Reaves also testified that "Clayton Todd was the worst son of a bitch that ever walked up here." Although he later retracted this statement, his real sentiment became a fact issue.
We conclude that the defendants failed to establish as a matter of law that they would not have renewed Burris' contract on grounds separate from his constitutionally protected conduct. Sufficient evidence exists in the record to permit a reasonable juror to conclude that the Board would have renewed Burris' contract but for his affiliation with members of the old Board. Therefore, the district court erred when it granted the defendants' motion for a directed verdict.
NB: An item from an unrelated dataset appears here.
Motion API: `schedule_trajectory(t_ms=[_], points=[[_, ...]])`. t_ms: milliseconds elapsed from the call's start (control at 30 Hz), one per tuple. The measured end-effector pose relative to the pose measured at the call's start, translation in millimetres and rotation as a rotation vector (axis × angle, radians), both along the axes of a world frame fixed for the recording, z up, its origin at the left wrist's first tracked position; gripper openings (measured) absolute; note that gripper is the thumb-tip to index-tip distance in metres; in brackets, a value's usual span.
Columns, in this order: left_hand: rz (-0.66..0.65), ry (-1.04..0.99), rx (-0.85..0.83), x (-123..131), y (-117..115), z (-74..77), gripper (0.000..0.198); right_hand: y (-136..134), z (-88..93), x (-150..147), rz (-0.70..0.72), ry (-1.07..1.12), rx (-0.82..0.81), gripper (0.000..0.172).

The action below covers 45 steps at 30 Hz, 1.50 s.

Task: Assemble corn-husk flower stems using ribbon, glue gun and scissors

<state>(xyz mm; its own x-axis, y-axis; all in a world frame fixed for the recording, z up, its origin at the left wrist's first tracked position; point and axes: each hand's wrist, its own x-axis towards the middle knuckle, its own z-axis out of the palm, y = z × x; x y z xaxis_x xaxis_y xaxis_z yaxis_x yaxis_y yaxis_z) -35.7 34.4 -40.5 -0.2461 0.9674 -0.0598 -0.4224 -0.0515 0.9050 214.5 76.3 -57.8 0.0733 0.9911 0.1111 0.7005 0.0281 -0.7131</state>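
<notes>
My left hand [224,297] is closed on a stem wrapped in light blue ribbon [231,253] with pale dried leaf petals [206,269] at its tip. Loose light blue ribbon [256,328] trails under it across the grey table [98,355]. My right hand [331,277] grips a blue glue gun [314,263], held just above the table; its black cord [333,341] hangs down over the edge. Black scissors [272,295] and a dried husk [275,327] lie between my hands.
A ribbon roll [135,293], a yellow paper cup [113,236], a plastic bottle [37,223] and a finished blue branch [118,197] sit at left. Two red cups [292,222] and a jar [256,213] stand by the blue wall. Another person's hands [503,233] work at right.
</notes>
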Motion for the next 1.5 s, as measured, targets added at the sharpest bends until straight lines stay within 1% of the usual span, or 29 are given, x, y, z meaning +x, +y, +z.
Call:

Since we conclude that reasonable minds could reach different results on the first amendment issue, we REMAND the case to the district court on this issue only. We AFFIRM the judgment of the district court on the due process claims.
We wish to stress that the motion for directed verdict was granted after a thirteen-day jury trial. Under such conditions, a more appropriate approach by the district court would have been to hold its ruling until after the verdict, and treat it as a motion for a judgment n.o.v. This would have avoided the resulting retrial, with its accompanying delay, expense, and the possibility of a second appeal to this court. Malone Hogan Hospital Foundation v. Boston Ins. Co., 378 F.2d 362, 363 (5th Cir. 1967). See Brunswick Corp. v. Sheridan, 582 F.2d 175, 185 (2d Cir. 1978); Passwaters v. General Motors Corp., 454 F.2d 1270, 1272-73 (8th Cir. 1972).